**Problem to work on**
From the first line to the last, print the material exactly, skipping the pictures.

☆ ☆ ☆ ☆

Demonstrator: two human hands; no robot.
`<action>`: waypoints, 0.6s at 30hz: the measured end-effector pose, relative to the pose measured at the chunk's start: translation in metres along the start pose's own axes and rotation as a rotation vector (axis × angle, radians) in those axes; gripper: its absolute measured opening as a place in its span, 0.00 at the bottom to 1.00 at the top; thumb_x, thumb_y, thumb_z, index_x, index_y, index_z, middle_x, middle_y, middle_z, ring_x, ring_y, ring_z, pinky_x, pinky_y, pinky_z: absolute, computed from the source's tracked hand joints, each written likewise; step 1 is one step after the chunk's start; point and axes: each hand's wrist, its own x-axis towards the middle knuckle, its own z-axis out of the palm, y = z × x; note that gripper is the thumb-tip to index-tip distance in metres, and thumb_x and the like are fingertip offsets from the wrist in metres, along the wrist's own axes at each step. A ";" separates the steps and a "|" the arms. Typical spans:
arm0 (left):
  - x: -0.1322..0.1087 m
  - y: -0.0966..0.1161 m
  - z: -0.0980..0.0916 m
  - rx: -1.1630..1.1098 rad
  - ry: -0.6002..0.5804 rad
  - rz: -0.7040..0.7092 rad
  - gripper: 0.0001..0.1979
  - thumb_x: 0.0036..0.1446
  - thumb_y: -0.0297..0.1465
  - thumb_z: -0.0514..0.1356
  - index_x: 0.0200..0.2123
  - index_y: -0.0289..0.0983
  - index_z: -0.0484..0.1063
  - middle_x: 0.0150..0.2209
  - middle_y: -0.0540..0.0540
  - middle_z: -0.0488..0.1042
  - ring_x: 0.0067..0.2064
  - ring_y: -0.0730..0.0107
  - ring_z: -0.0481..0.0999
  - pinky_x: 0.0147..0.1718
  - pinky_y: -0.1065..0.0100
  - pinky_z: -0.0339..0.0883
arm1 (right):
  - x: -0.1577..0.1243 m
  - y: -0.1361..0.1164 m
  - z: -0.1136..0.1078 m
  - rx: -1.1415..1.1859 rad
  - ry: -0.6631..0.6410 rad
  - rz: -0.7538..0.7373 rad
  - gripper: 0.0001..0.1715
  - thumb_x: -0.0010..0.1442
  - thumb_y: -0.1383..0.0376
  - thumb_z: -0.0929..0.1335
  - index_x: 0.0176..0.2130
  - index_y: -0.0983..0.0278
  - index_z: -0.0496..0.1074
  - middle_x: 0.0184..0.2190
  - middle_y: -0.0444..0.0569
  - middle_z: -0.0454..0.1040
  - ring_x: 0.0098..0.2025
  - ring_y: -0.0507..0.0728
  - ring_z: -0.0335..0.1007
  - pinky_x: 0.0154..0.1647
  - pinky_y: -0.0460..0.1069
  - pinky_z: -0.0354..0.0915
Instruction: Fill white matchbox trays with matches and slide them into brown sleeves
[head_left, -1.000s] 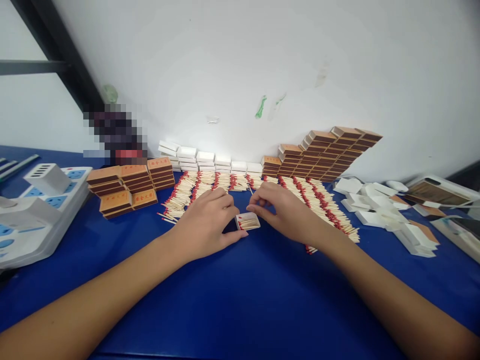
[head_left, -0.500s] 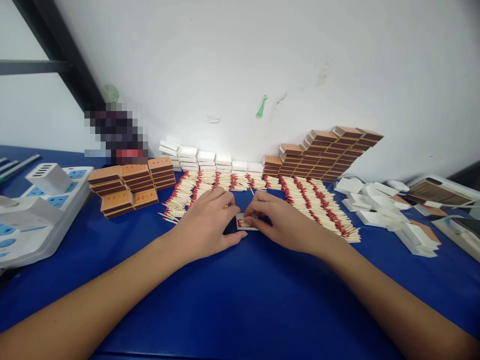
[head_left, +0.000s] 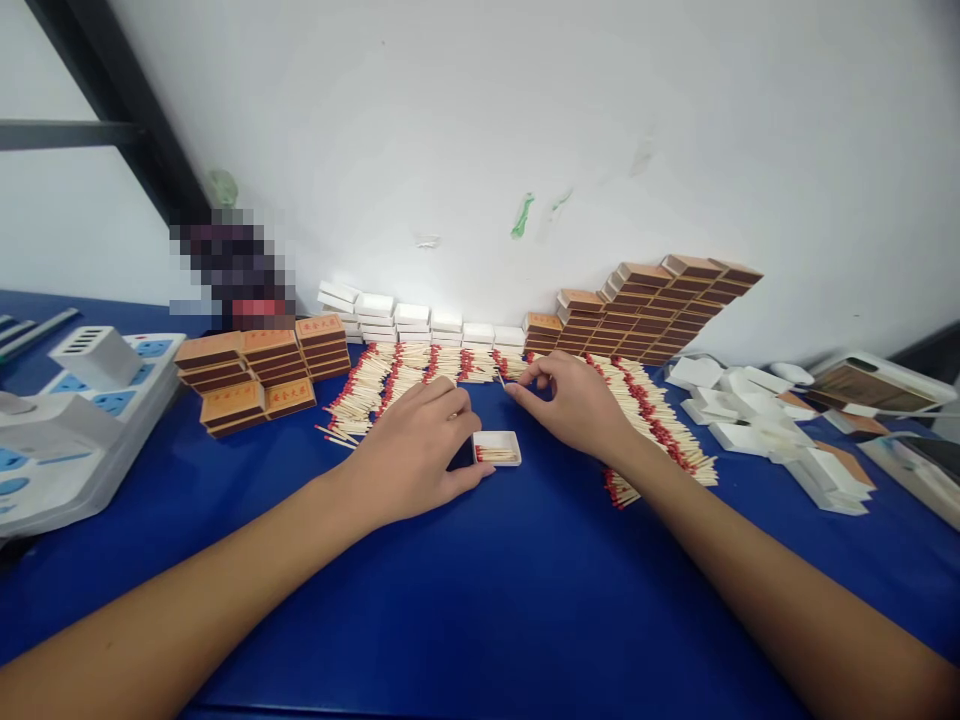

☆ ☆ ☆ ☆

**Response box**
Demonstrator: two human hands; no robot.
`<action>`: waypoints, 0.6s at 30hz: the measured end-effector pose, relative to the pose measured at the chunk's start: translation in metres along the start pose's own axes and rotation as a rotation vector (axis × angle, radians) in those axes; gripper: its absolute measured opening as a place in its span, 0.00 at the bottom to 1.00 at the top; thumb_x, thumb_y, thumb_z, index_x, index_y, index_z, middle_x, middle_y, middle_z, ring_x, ring_y, ring_z, pinky_x, pinky_y, pinky_z: absolute, computed from the source's tracked hand joints, each written likewise; step 1 is one step after the chunk's start; point and axes: each hand's wrist, its own x-axis towards the middle knuckle, its own z-axis out of the palm, y = z × x; note that gripper is the thumb-tip to index-tip distance in metres, and thumb_x and the like are fingertip offsets from the wrist in metres, along the wrist's own axes at each step. A ";" separates the steps and a "|" the arms. Typical spans:
arm0 (left):
  - x: -0.1322..0.1087 m
  - y: -0.0966..0.1161 m
  - z: -0.0980..0.0916 m
  - rx: -1.1630..1.1098 rad
  - ry: -0.6002..0.5804 rad
  - rz: -0.7040..0.7092 rad
  - gripper: 0.0001..0.1979
  - thumb_x: 0.0036..0.1446
  - thumb_y: -0.0297..0.1465
  - thumb_z: -0.0514..0.1356
  - index_x: 0.0200..0.2123
  - index_y: -0.0289..0.0983
  - index_z: -0.0484..0.1063
  - middle_x: 0.0150..0.2209
  - middle_y: -0.0540..0.0540
  - middle_z: -0.0488..0.1042
  - ring_x: 0.0067..0.2064
  - ring_y: -0.0730..0.0107
  - ring_z: -0.0481..0.0999
  - pinky_x: 0.0147..0.1718
  - pinky_y: -0.1065..0.0100
  - pinky_z: -0.0339..0.0883
arm1 (right):
  - x: -0.1577..0.1243 m
  - y: -0.1361..0.1164 m
  - z: -0.1136..0.1078 m
  - rx: -1.1415..1.1859 rad
  - ry: -0.6631..0.6410 rad
  - rz: -0.7538..0.7373 rad
  - gripper: 0.0001..0.1715
  - thumb_x: -0.0010..0.1442
  - thumb_y: -0.1383..0.0376
  - thumb_z: -0.0929..0.1335
  - index_x: 0.0176..0.2130
  - index_y: -0.0983..0.0278
  - index_z: -0.0496..0.1074
  - middle_x: 0.0184..0.2190
  - middle_y: -0.0444..0.0569
  - middle_z: -0.0454..0.1040
  - ring_x: 0.0098..0.2025
  - ring_y: -0.0507..0.0728
  - ring_z: -0.0335..0.1007
  - pinky_x: 0.0154..0.1647
  - pinky_y: -0.0460..0.1069
  - pinky_z: -0.0354..0.0915
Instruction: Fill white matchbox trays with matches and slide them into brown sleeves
[head_left, -1.000s] 
[head_left, -0.500s] 
[head_left, +0.000s] 

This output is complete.